Task prompt
Scan the records below and copy every line that contains the string "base".

[Data items]
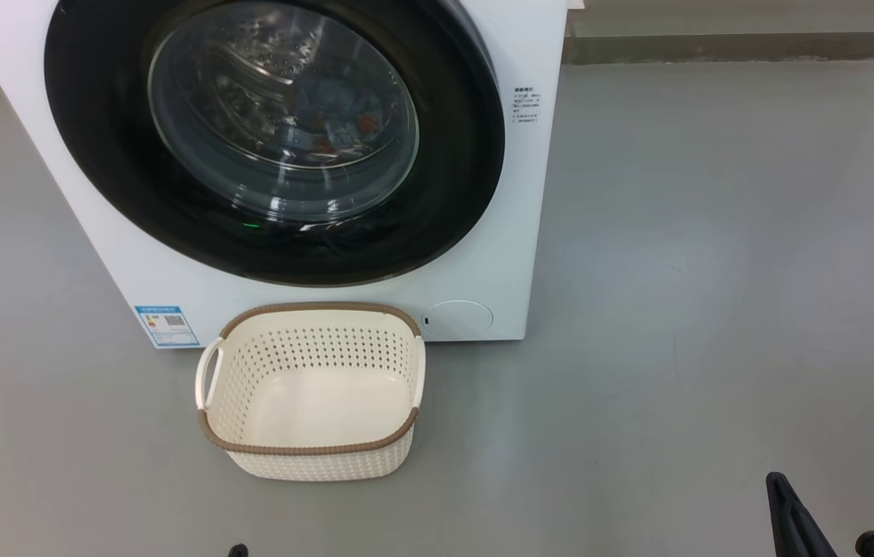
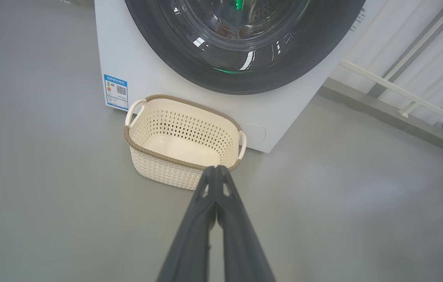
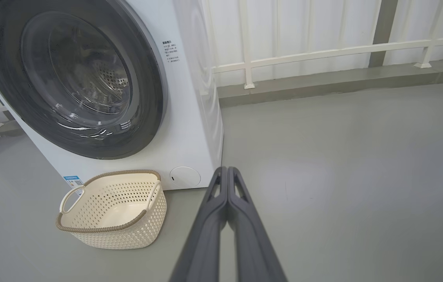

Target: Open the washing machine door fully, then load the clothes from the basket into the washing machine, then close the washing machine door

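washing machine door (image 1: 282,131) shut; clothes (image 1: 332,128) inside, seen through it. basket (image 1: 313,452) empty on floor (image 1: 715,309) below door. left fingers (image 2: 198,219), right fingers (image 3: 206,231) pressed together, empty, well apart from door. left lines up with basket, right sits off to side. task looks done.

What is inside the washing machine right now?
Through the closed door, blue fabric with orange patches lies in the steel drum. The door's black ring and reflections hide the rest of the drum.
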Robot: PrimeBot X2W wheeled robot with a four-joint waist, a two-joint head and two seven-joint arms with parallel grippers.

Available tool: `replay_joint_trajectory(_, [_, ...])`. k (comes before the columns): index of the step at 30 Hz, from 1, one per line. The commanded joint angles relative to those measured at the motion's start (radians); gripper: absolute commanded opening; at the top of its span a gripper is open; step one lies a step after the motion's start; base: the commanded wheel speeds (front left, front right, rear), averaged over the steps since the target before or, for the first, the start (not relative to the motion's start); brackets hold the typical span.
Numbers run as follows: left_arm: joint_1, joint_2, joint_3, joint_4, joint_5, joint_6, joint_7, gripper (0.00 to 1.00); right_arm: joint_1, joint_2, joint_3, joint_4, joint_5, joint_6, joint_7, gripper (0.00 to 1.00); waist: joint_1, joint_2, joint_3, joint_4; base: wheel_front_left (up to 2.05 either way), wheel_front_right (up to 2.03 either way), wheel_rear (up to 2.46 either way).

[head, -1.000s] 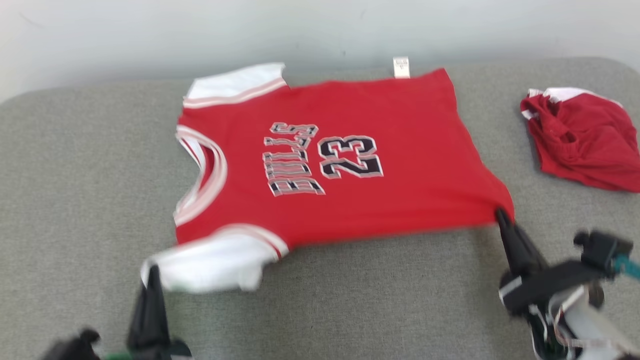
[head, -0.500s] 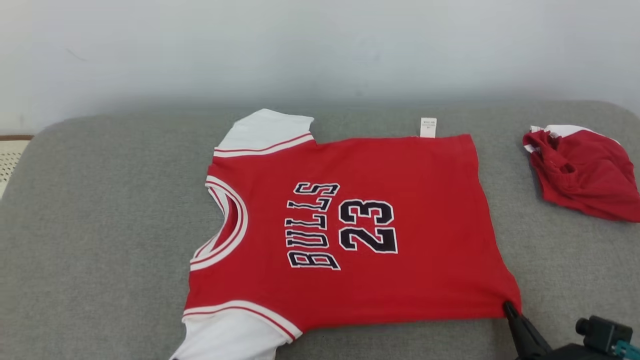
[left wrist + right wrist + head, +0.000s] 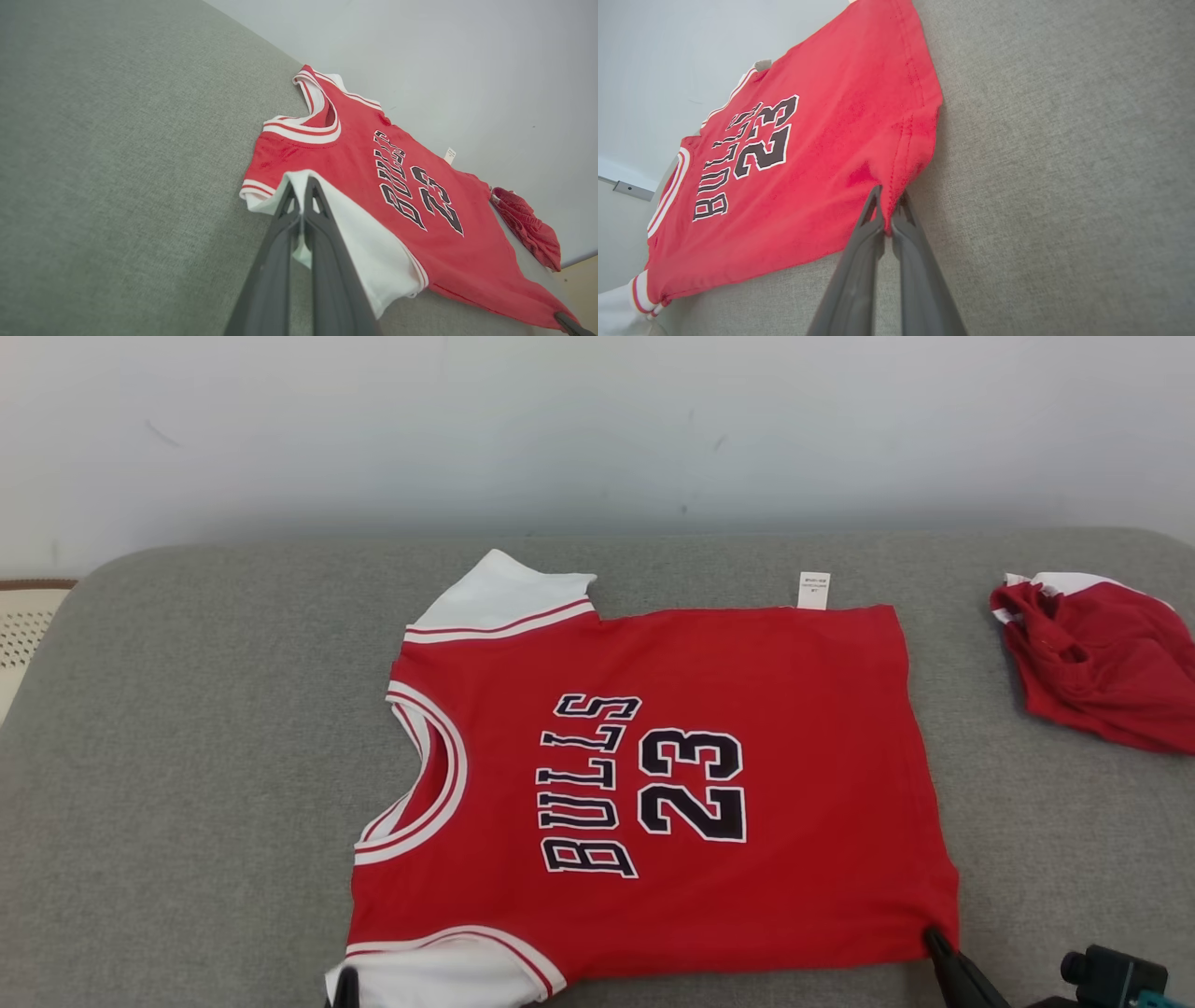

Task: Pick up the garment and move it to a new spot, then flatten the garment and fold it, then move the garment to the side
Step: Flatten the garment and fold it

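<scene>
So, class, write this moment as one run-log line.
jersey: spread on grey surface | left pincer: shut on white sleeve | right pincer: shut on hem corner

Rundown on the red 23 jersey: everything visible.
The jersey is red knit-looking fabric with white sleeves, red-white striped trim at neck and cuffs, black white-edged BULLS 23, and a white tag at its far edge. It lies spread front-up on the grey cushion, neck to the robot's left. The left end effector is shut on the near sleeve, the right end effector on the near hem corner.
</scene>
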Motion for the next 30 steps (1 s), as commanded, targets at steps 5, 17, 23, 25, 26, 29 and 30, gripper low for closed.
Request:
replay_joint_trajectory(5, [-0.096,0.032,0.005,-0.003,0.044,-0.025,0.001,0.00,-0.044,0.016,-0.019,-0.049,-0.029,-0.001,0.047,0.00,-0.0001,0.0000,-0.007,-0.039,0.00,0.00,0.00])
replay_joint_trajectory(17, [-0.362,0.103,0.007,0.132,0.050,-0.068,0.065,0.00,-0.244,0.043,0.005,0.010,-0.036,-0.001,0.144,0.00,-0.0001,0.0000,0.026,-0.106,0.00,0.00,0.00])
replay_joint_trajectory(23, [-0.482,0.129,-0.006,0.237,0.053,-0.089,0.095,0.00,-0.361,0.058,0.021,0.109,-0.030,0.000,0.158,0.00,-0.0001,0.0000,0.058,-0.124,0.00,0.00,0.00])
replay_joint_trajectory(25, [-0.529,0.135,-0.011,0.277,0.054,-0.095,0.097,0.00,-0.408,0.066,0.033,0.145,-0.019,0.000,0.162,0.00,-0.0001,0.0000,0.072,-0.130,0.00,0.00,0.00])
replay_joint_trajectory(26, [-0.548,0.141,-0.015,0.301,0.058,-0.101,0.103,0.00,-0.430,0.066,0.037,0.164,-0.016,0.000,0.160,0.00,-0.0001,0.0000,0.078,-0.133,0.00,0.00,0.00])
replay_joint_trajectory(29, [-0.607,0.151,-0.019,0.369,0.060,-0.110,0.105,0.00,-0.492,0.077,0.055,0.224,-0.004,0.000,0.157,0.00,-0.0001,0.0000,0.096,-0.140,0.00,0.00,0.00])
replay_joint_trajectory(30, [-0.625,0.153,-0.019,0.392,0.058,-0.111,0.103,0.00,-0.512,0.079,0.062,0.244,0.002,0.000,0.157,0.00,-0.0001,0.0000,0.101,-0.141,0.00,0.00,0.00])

Response
Available tool: `replay_joint_trajectory(_, [_, ...])`. k (comes before the columns): index of the step at 30 Hz, from 1, one per line. The commanded joint angles relative to those measured at the motion's start (radians); gripper: absolute commanded opening; at the top of its span a gripper is open; step one lies a step after the motion's start; base: the commanded wheel speeds (front left, front right, rear), averaged over the steps since the target before or, for the first, the start (not relative to the motion's start); brackets hold the typical span.
Numbers run as follows: left_arm: joint_1, joint_2, joint_3, joint_4, joint_5, joint_6, joint_7, gripper (0.00 to 1.00); right_arm: joint_1, joint_2, joint_3, joint_4, joint_5, joint_6, joint_7, gripper (0.00 to 1.00); waist: joint_1, joint_2, joint_3, joint_4; base: wheel_front_left (up to 2.05 either way), wheel_front_right (up to 2.03 either way), wheel_rear (up to 2.46 either way).

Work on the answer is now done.